Updated: Jun 16, 2022
Reprinted with permission from an article I wrote for Prairie Farmer in May 2021.
It has been often said, and rightly so, that farmers are the original conservationists. Anyone who has relied on the intricate miracle of producing crops to feed their family and the world knows that taking care of the soil is priority one. Getting paid extra to do so is just butter on the biscuit.
Climate change is getting attention, and with it, renewed interest in carbon sequestration by the public and investors. Offsetting carbon emission with carbon credits is not a new idea. Trading carbon through the Chicago Climate Exchange began in 2003 but had to close its doors in 2010 when the exchange went nine months with zero trading as prices reached between 5 and 10 cents per metric ton.
Riding the wave of the Greta Thunberg effect, a number of companies have sprung up to capitalize on the renewed demand and have sought to sign contracts with farmers that contain provisions for conservation practices. This has led to a fluid environment where there are more questions than answers.

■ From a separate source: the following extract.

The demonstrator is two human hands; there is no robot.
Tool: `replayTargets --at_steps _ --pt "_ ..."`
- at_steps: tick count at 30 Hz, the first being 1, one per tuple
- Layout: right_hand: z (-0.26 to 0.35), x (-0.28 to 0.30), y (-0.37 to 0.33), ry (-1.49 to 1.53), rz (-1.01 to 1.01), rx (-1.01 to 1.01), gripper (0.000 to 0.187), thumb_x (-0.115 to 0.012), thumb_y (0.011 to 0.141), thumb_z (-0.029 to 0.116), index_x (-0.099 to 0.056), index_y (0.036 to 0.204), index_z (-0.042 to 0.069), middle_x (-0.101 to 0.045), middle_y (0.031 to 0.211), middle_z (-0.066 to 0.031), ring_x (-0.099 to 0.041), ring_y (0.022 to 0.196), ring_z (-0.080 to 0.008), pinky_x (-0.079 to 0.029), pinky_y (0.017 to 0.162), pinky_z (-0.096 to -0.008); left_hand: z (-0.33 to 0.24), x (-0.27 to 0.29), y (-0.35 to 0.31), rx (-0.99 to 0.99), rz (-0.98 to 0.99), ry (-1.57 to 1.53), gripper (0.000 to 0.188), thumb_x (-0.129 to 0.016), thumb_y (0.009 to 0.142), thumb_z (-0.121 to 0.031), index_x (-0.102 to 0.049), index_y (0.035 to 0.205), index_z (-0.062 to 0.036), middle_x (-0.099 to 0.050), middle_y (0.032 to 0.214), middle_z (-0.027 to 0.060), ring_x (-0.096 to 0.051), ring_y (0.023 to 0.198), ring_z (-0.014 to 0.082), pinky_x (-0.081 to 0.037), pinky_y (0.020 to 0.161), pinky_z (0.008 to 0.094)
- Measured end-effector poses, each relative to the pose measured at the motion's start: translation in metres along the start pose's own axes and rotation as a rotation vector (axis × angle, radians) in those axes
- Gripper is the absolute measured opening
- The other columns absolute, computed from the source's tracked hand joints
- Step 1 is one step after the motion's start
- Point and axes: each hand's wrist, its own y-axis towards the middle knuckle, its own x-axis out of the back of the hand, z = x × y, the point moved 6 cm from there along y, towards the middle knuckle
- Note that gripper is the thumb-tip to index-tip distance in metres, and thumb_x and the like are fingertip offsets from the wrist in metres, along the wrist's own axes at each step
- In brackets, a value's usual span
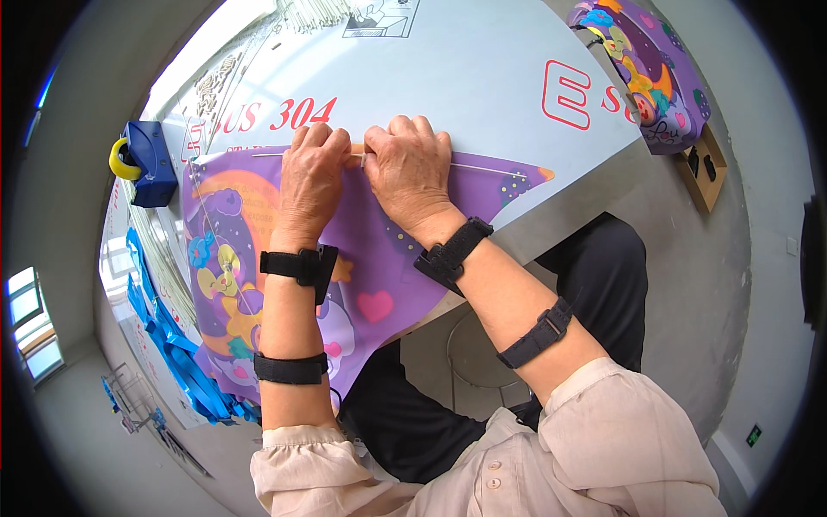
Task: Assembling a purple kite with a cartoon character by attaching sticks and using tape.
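A purple kite [375, 258] printed with a moon, a yellow animal and hearts lies over the near edge of the table, its lower part hanging toward my lap. One thin white rod [482, 167] runs across its far edge, and a second thin rod [209, 228] slants down its left side. My left hand [308, 185] is closed on the crosswise rod, fingers curled under. Just to its right, my right hand [411, 168] pinches the same rod beside a small pale fitting [363, 160]. Between the two hands the fitting shows only partly; my fingertips are hidden.
A blue tape dispenser [153, 164] stands left of the kite, with blue straps [177, 353] below it. Small beige pieces [215, 84] and white rods [312, 12] lie farther back on the table [482, 69]. At right are another printed purple sheet [685, 86] and a wooden box [708, 185].
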Motion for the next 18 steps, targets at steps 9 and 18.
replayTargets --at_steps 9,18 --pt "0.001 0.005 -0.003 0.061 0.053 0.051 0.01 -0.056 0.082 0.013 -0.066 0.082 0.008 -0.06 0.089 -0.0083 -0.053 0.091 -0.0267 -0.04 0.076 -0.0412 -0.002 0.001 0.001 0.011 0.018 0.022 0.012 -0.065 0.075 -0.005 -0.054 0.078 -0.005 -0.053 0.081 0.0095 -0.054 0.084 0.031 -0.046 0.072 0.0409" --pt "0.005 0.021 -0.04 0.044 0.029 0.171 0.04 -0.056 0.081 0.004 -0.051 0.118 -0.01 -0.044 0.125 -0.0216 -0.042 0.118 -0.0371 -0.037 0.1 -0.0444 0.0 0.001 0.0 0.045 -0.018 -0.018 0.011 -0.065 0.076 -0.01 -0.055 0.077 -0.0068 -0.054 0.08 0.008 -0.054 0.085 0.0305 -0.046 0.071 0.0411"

Eric Schumacher and the managers at First Mid Ag Services are taking a hard look at the growing market for carbon sequestration. “There are still a number of unknowns that need to be answered,” Schumacher says. “What payment rates should be or could be are among the first. Current rates are hovering around $10 to $15 per acre if you sign a long-term contract. But who knows where they may ultimately end up? If possible, avoid tying up your operation with a long-term contract while this thing plays out.”
The market may change, the players may change, and ultimately, can farmers guarantee that they will be farming the contracted acres 10 years from now? Consider the ground itself, too.
“As with any change in production practice, some ground works better than others,” Schumacher says. “We anticipate ground that has some slope and is well drained will respond better to reduced tillage and cover crops.”
And who gets the payment?
Schumacher further posits, “Another question that needs answered is whether the landowner will receive compensation for carbon that is stored on their land.”
That means the core question is this: Is the value of the carbon credit in the practice that creates it, or in the soil where it is stored?
Carbon is “stored” naturally by growing plants that remove carbon from the atmosphere and use it to create its root structure. As the plant dies and decays, microorganisms consume the biomass and release carbon dioxide. Reducing tillage of the soil helps to keep the carbon dioxide in the soil rather than releasing it back into the atmosphere. Planting cover crops also helps by extending the cycle of photosynthesis and root growth later into the season, storing even more carbon.
Should the absentee landowner receive any compensation for storing carbon in their land when farmers are doing all the work?
I believe the answer is yes. Value for carbon sequestration comes from both the practice that creates it and the land in which it is stored. You can’t have one without the other. Famers who proactively share carbon credit payments with absentee landowners will be one step ahead of those who don’t. This is not a zero-sum game of us-versus-them. This is an opportunity to engage your absentee landowner in their property and your operation.
The American Farmland Trust recently published a wide-reaching survey, Understanding and Activating Non-Operator Landowners Report. It learned that 91% of the Illinois landowners who responded indicated they trust their operator to make good conservation decisions, 88% are committed to their operator’s continuation as a renter of their land, and 81% are comfortable extending the length of their operator’s lease to facilitate implementation of conservation practices on their land. Sharing carbon credit payments with landowners capitalizes on existing conservation sentiment landowners share with farmers and helps strengthen your business relationship with them.
By and large, absentee farmland owners want to do the right thing by their land and their farmer. Engaging them to be partners and sharing the benefits of carbon credits with them is a winning strategy for long-term growth.